The likelihood that other kiln potters may be the actual inventor of Jun effect glaze germinated in my mind when I came across some late Tang/5 Dynasty Changsha wares from a wreck in Central Vietnam. The Jun effect of celadon glaze with bluish iridescence is so apparent on the vessels.


Left late Tang/5 Dynasties Tang bowl and right Yuan Jun dish

The bluish iridescence on the surface of the glaze of both vessel is obvious


 Another encounter took place when I view the Belitung exhibition at Singapore ACM. Right in front on my eyes was a group of Changsha vessels with Jun effect glaze. I also notice that such glaze continued to be produced by other Hunan kilns for eg. those in Hengshan.

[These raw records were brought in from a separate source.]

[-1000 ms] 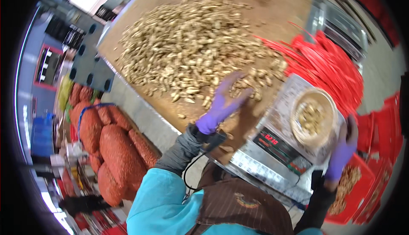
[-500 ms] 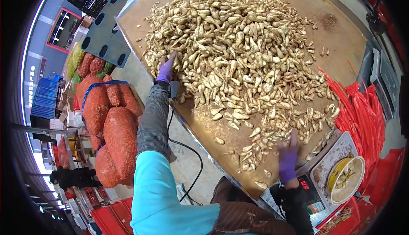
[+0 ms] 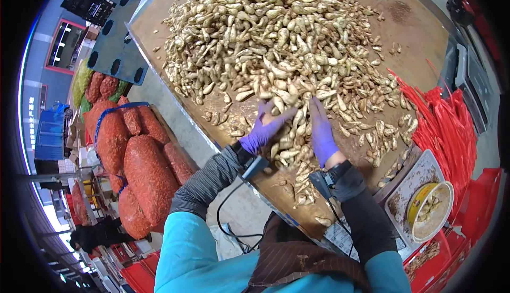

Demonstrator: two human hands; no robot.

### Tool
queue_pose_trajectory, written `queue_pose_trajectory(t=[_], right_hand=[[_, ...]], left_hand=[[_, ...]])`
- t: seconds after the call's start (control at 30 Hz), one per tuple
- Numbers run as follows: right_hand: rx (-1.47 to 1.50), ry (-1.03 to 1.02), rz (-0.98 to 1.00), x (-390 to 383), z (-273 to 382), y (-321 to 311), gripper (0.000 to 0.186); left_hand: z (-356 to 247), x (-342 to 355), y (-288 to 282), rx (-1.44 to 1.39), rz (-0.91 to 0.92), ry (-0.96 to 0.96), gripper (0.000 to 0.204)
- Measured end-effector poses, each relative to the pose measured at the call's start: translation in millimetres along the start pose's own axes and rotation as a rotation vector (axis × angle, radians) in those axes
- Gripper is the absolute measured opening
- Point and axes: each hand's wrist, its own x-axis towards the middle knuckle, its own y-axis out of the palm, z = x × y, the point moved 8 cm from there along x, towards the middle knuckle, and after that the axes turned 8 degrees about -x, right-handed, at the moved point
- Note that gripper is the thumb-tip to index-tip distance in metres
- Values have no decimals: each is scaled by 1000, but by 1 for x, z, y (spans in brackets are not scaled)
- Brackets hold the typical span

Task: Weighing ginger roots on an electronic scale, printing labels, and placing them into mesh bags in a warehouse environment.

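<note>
A large heap of pale, knobbly bulb-like pieces (image 3: 276, 32) with tapering ends covers much of the brown worktable (image 3: 419, 43). At the heap's near edge my left hand (image 3: 265, 128), in a purple glove, has its fingers and thumb spread against the pieces. My right hand (image 3: 322, 133), also purple-gloved, stands opposite with its fingers stretched out. Between the two palms lies a cluster of the pieces (image 3: 293, 125), touched from both sides. Some fingertips are hidden among them. Each wrist wears a dark strap with a small grey box and a cable.
At the right are a weighing scale (image 3: 396, 208) bearing a white bowl (image 3: 433, 213) with a few pieces, and a bundle of red plastic strips (image 3: 446, 133). Full red mesh sacks (image 3: 149, 176) stand left of the table. A cable (image 3: 219, 213) hangs by my left arm.
My left hand has moved right from the heap's left side. My right hand has moved up and left from the near edge. Pieces are now gathered between them. The view has shifted slightly.
</note>
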Motion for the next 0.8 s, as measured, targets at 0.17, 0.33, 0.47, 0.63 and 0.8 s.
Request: queue_pose_trajectory(t=[0.17,0.33,0.47,0.63,0.8], right_hand=[[-190,-73,-188,-8,-2,-23,43],[-211,-287,-351,-63,39,-42,34],[-266,-316,-450,-126,106,-74,40],[-221,-529,-658,-240,190,-183,42],[60,-499,-756,-317,175,-303,27]], left_hand=[[15,-30,35,-31,-92,21,87],[-35,-77,72,-94,-38,315,45],[-71,-120,120,-291,67,372,49],[-123,-202,263,-317,450,464,50],[-80,-239,403,-391,760,229,54]])
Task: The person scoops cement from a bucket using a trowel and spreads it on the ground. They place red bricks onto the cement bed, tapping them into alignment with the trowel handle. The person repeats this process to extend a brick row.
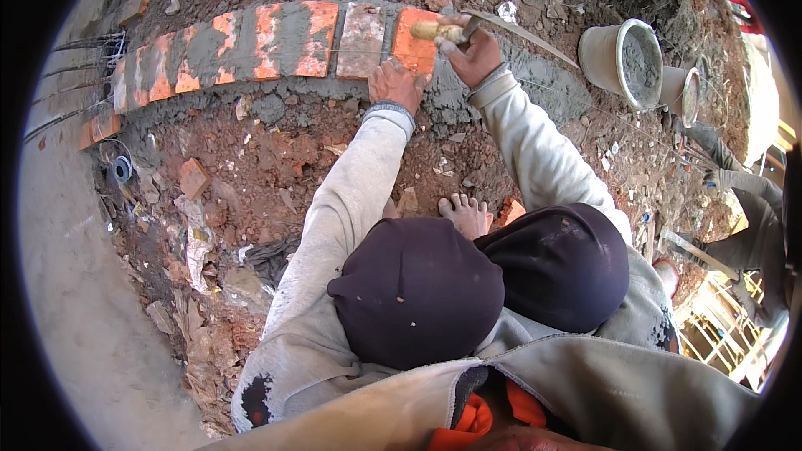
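Observation:
My left hand (397, 85) is closed on the near end of an orange brick (408, 48), its fingers curled over the end. That brick lies at the right end of a row of bricks on a bed of grey mortar (547, 88). In my right hand (473, 57) is a trowel (522, 32), gripped with its wooden handle pointing left over the brick and its blade reaching to the right. Left of the orange brick lies a greyish brick (361, 40). Farther left, several orange bricks (320, 38) are smeared with mortar.
A bucket of mortar (618, 63) stands at the right, with a smaller bucket (681, 93) beside it. A thin string runs along the row. Steel bars (79, 67) jut out at the far left. Another person's sleeve (752, 184) shows at the right. Rubble and a broken brick (194, 178) lie nearer me.

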`<control>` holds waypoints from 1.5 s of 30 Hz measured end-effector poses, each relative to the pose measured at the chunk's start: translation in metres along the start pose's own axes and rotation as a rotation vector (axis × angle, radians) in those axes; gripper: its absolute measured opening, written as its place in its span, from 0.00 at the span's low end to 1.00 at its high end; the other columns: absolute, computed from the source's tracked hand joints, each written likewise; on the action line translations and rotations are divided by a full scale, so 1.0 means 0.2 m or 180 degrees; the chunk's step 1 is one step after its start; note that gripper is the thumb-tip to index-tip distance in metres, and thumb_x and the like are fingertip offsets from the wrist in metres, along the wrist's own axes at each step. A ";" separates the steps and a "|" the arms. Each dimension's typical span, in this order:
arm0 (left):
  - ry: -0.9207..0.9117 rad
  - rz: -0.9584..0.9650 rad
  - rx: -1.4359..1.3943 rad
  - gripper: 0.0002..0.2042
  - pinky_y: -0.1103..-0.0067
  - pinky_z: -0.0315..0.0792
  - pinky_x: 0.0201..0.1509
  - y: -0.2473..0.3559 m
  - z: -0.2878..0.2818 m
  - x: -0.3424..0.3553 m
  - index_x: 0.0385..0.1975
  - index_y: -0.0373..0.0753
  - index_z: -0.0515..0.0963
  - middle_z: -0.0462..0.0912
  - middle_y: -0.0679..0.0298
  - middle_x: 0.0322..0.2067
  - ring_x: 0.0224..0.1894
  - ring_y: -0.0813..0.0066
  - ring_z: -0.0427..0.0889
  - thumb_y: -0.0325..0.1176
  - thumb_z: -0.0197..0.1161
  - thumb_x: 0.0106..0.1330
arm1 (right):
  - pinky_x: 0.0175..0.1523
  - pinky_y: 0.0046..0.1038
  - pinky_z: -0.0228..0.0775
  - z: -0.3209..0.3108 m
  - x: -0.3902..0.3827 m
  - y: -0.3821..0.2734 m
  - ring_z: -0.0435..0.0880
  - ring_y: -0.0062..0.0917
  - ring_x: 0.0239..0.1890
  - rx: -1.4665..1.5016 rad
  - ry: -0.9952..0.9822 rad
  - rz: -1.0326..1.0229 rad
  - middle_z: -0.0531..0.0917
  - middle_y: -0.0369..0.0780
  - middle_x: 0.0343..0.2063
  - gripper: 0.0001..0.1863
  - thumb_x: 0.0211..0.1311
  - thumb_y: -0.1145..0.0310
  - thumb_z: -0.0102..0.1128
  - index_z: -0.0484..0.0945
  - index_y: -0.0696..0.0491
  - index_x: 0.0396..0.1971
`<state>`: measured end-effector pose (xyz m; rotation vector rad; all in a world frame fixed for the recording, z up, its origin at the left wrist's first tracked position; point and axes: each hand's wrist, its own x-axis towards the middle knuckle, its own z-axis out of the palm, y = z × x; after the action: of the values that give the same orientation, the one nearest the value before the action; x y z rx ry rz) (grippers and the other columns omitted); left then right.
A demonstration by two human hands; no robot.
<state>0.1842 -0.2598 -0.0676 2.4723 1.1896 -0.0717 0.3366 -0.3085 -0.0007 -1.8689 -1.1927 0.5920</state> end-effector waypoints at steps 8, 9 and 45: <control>-0.0220 -0.0044 -0.0083 0.30 0.66 0.66 0.56 0.01 -0.01 0.00 0.41 0.29 0.77 0.75 0.51 0.43 0.49 0.55 0.73 0.58 0.60 0.59 | 0.51 0.25 0.74 0.04 0.10 -0.03 0.81 0.24 0.45 0.0815 0.0261 -0.0456 0.82 0.42 0.42 0.18 0.60 0.70 0.62 0.73 0.61 0.48; -0.0184 -0.0070 -0.0135 0.30 0.65 0.66 0.55 0.01 0.00 -0.02 0.41 0.30 0.77 0.75 0.51 0.43 0.50 0.55 0.73 0.58 0.60 0.59 | 0.51 0.25 0.73 0.07 0.08 -0.03 0.81 0.24 0.45 0.0842 0.0201 -0.0443 0.82 0.42 0.43 0.18 0.59 0.71 0.63 0.73 0.60 0.48; -0.2125 0.0084 -0.3294 0.25 0.79 0.72 0.45 0.30 0.11 -0.72 0.48 0.32 0.75 0.79 0.63 0.37 0.40 0.77 0.77 0.44 0.69 0.57 | 0.43 0.31 0.73 -0.60 -1.19 0.28 0.81 0.29 0.33 0.0356 0.0394 0.1295 0.81 0.41 0.28 0.13 0.58 0.61 0.54 0.78 0.55 0.34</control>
<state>0.1399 -0.4081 -0.0373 1.3742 0.6329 -0.1961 0.3492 -0.5799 0.0101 -2.0315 -0.6866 0.7335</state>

Group of Tang Changsha wares with Jun effect from the Belitung wreck


Song Henan Hengshan kiln ewer with Jun effect glaze and iron-brown floral motif


I believe Changsha potters who were famous for the polychrome brown/green decoration may actually be the pioneers of Jun effect glaze. At least by the early 9th century the glaze composition was already available. The glaze formula may have been transmitted to the Henan potters who further improved on it. The final product was a thicker glaze which enhances the intensity of the colour.

A friend had come across an old scientific analysis report done on Changsha Jun effect. He said that the analysis showed that the glaze showed sign of liquid-liquid phase separation. This is an essential characteristics necessary to produce the optical blue present on Jun ware. This is called the Raleigh optical effect and scientific explanation for why the sky appears blue for example.